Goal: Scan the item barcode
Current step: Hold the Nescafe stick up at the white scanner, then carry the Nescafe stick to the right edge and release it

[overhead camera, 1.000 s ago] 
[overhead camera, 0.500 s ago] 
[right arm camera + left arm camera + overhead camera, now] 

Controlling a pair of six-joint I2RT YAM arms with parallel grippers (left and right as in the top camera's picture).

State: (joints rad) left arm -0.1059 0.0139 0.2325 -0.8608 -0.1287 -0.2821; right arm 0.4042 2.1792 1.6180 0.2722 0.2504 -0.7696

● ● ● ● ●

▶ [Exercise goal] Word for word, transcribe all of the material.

▶ [Your solution]
Goal: Scan the item barcode
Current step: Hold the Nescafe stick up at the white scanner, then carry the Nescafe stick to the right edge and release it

[overhead camera, 1.000 s ago] 
[overhead camera, 0.500 s ago] 
[right arm camera + left arm camera + overhead camera, now] 

Controlling a pair of six-joint I2RT YAM arms with parallel grippers (left and right as in the top camera's picture).

State: (joints rad) left arm -0.1059 0.0139 0.2325 -0.8608 -0.1287 -0.2821; right arm 0.4042 2.1792 1.6180 0.2722 0.2504 -0.7696

There's nothing else to the answer.